▶ [Instructions for the task]: An exact copy of all the data below is needed, without its pictures.

#### Recorded information ####

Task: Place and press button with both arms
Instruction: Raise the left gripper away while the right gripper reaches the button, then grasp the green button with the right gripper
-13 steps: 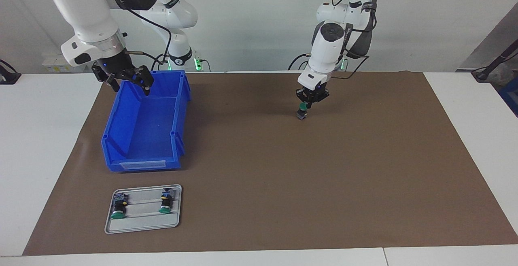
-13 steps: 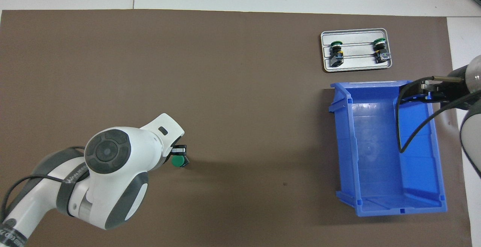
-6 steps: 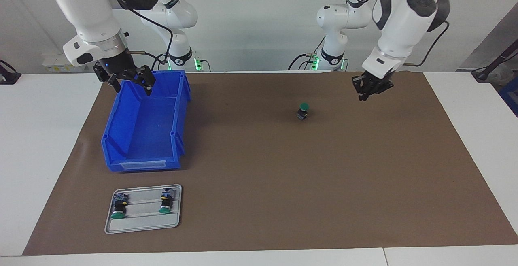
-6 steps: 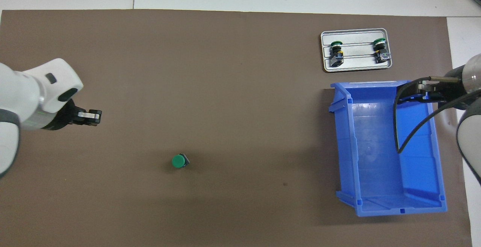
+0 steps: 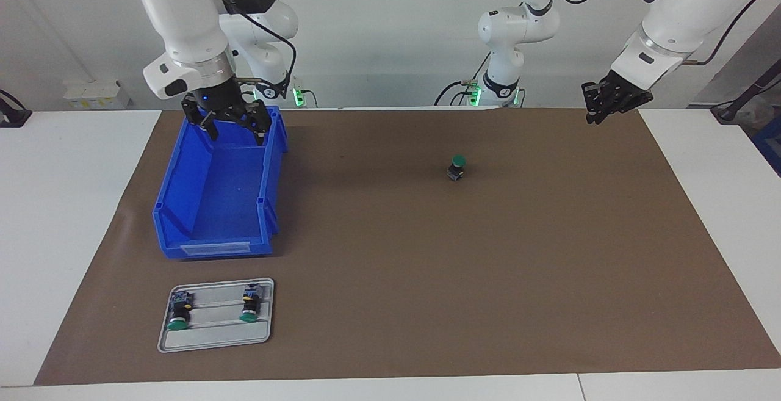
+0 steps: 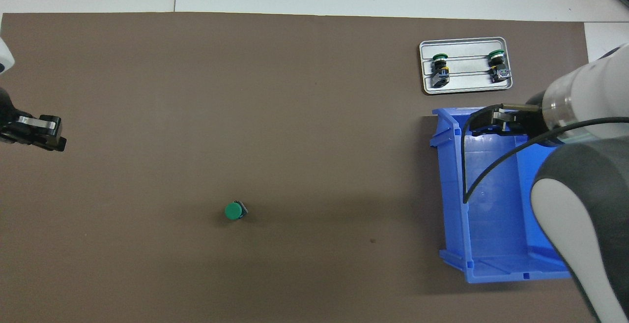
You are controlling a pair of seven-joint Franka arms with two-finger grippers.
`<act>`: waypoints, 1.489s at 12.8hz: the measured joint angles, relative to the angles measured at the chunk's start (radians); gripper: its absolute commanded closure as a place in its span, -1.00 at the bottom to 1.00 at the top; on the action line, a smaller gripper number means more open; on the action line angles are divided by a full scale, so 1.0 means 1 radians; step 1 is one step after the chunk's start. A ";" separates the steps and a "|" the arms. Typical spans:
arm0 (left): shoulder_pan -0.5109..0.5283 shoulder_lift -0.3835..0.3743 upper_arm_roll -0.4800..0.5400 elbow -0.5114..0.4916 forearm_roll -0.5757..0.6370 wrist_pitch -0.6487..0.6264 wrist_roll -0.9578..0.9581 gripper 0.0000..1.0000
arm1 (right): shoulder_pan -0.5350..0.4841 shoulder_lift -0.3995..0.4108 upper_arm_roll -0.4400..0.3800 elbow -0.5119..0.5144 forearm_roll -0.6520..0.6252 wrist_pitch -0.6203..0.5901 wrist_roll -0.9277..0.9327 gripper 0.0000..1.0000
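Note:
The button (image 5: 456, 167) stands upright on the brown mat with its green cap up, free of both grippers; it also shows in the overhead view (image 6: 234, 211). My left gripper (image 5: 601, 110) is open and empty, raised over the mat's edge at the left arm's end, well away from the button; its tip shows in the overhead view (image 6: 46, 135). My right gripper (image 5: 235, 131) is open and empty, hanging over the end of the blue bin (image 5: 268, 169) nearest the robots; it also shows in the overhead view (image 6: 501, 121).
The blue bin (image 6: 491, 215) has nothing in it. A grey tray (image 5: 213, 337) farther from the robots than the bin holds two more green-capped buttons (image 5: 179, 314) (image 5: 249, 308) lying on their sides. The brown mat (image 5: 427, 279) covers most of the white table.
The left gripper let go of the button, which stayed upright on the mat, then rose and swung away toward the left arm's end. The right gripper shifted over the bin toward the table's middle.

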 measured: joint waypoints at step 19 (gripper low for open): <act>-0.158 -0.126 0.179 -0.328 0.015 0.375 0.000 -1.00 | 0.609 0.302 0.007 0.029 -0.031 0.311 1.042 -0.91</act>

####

▶ [Solution to the exercise]:
Task: Place and press button with both arms
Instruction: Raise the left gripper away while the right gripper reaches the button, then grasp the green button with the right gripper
-13 steps: 
-13 steps: 
-6 steps: 
-6 steps: 
+0 steps: 
+0 steps: 
You are controlling a pair of seven-joint Franka arms with two-finger grippers.
`<act>`: waypoints, 1.489s at 12.8hz: the measured joint angles, relative to the angles measured at the chunk's start (radians); gripper: its absolute commanded closure as a place in its span, -1.00 at the bottom to 1.00 at the top; on the action line, a smaller gripper number means more open; on the action line angles are divided by a full scale, so 1.0 means 1 radians; step 1 is one step after the chunk's start. A ";" separates the steps and a "|" the arms. Typical spans:
arm0 (left): shoulder_pan -0.5109..0.5283 shoulder_lift -0.3835..0.3743 upper_arm_roll -0.4800..0.5400 elbow -0.5114..0.4916 forearm_roll -0.5757..0.6370 wrist_pitch -0.6487..0.6264 wrist_roll -0.9578..0.9581 gripper 0.0000..1.0000
arm1 (right): shoulder_pan -0.5350..0.4841 shoulder_lift -0.3995..0.4108 upper_arm_roll -0.4400..0.3800 elbow -0.5119..0.5144 forearm_roll -0.6520..0.6252 wrist_pitch -0.6203..0.5901 wrist_roll -0.9277..0.9327 gripper 0.0000..1.0000
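Note:
The button (image 5: 456, 167) stands upright on the brown mat with its green cap up, free of both grippers; it also shows in the overhead view (image 6: 234, 211). My left gripper (image 5: 601, 110) is open and empty, raised over the mat's edge at the left arm's end, well away from the button; its tip shows in the overhead view (image 6: 46, 135). My right gripper (image 5: 235, 131) is open and empty, hanging over the end of the blue bin (image 5: 268, 169) nearest the robots; it also shows in the overhead view (image 6: 501, 121).
The blue bin (image 6: 491, 215) has nothing in it. A grey tray (image 5: 213, 337) farther from the robots than the bin holds two more green-capped buttons (image 5: 179, 314) (image 5: 249, 308) lying on their sides. The brown mat (image 5: 427, 279) covers most of the white table.
The left gripper let go of the button, which stayed upright on the mat, then rose and swung away toward the left arm's end. The right gripper shifted over the bin toward the table's middle.
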
 measured: joint waypoints at step 19 (gripper low for open): <act>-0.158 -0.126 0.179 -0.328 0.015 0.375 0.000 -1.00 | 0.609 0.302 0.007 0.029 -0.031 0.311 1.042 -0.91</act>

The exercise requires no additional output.